Ich habe einen Brief an Vodafone abgeschickt, in dem ich den Vorfall schildere und den Vertrag kündige. Bei den heutigen langen Laufzeiten ist das eher ein symbolischer Akt. Aber ich war eigentlich immer zufrieden mit Vodafone. Das ist vorbei.

brief an voda

update (15.3.13)

Nachdem ich Vodafone wochenlang mehrmals per e-Mail und Vodafone-Kontaktfenster aufgefordert hatte, mir meine Kündigung schriftlich zu bestätigen, kam am 20.2. ein Brief als pdf per Mailanhang. Darin stand, sie bedauerten meine Kündigung, aber ich müsse die doch schriftlich schicken. Ich habe ja den Rückschein hier, mit Namen, Uhrzeit und Datum zur Entgegennahme meines schriftlichen Kündigungsschreibens.
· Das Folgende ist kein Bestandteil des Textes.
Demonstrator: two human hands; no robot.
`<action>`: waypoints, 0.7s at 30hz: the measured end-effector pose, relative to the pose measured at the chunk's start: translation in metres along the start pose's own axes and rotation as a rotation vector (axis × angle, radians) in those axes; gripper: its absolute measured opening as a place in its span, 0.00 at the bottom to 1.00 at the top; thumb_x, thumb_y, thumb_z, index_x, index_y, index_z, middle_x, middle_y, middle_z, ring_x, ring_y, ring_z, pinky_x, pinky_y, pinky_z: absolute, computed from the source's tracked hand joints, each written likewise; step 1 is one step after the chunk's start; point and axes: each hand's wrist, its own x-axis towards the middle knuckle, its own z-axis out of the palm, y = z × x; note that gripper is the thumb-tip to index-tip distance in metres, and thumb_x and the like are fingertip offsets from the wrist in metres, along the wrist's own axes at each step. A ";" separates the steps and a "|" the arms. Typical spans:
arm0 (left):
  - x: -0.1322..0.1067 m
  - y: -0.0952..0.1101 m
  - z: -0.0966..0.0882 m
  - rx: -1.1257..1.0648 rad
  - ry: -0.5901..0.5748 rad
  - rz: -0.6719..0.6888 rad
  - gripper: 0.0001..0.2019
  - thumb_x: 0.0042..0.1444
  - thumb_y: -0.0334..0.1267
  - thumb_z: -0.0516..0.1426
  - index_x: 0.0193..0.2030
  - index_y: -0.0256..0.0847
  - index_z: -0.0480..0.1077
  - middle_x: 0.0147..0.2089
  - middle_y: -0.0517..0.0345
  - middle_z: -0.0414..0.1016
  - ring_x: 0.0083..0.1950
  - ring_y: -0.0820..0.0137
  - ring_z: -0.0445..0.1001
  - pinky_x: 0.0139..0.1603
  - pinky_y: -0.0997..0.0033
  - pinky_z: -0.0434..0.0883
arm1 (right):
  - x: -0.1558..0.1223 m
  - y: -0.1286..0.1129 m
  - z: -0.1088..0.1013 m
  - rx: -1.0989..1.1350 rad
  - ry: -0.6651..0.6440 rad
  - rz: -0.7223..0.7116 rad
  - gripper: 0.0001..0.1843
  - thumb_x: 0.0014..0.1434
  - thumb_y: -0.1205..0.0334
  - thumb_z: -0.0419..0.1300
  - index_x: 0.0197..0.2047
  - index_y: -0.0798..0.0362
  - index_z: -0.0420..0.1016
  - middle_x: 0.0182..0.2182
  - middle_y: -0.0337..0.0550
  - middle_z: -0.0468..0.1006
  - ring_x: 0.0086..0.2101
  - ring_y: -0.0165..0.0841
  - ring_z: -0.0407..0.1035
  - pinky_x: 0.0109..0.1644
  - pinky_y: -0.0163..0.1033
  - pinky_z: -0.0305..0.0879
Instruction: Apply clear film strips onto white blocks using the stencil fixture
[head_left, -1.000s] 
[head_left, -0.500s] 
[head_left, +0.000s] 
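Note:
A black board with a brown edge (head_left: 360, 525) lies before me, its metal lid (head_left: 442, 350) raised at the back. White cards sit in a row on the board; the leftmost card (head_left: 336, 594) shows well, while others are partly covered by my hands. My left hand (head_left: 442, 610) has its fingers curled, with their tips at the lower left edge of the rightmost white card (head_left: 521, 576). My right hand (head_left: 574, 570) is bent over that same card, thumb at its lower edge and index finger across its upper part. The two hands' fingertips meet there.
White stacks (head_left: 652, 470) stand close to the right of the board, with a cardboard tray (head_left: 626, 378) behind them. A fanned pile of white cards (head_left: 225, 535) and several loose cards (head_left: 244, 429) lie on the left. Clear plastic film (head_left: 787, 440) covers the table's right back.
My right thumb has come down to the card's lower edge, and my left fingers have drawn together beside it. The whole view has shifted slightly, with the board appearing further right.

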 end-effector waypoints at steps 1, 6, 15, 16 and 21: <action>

Ich schrieb dann erneut und mit noch mehr Nachdruck, dass das nicht deren Ernst sein könne, dass meine Kündigung nicht eingegangen sei. Und in einer Mail vom 26.2. antwortete Vodafone, doch, das ist so, sie können „trotz intensiver Recherche in unserem Hause“ kein Kündigungsschreiben finden. Und das, obwohl ich wie gesagt den Rückschein als Bestätigung hier hab. Komisch. In derselben Mail schrieben sie aber auch, dass sie jetzt die Mail als Kündigungsschreiben betrachten. Alles sehr seltsam. Zwei Tage später, am 28.2. kam noch eine Mail, dass meine Kündigung akzeptiert sei und schlussendlich kam sogar eine schriftliche Kündigungsbestätigung. Zusammengefasst: Ich werde von Vodafone mit Anrufen ohne meine Einwilligung genervt, dann noch am Telefon von einem Callcenter-Mitarbeiter blöd angemacht und muss dann ewig darum bitten, dass meine per Einschreiben mit Rückschein verschickte Kündigung mal zur Kenntnis genommen wird. Hm.